WORK TO BE COMPLETED: Would you return the full listing exactly, with nothing altered?

Segment Start: PROVIDED MATERIAL

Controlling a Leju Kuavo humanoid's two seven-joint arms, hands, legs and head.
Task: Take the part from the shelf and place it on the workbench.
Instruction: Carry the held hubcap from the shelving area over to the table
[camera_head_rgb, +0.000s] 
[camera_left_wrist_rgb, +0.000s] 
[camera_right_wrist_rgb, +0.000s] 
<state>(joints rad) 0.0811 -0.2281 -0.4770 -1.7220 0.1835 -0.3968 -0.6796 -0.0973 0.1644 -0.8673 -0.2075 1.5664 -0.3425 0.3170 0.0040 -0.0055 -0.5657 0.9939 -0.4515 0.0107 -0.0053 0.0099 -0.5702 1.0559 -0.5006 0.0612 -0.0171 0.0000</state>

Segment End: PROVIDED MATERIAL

WRITTEN SOLUTION:
Controlling a Leju Kuavo humanoid's two seven-joint arms, hands, legs and head.
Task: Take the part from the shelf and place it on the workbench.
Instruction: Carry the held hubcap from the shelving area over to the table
[camera_head_rgb, +0.000s] 
[camera_left_wrist_rgb, +0.000s] 
[camera_right_wrist_rgb, +0.000s] 
<state>(joints rad) 0.0811 -0.2281 -0.4770 -1.7220 0.1835 -0.3968 -0.6796 -0.0973 0.1644 -0.8673 -0.2075 1.5664 -0.3425 0.3170 0.0040 -0.0055 -0.5657 0.9939 -0.4515 0.0107 -0.0053 0.0099 -0.5702 1.0559 -0.5006 0.0612 -0.0171 0.0000</state>

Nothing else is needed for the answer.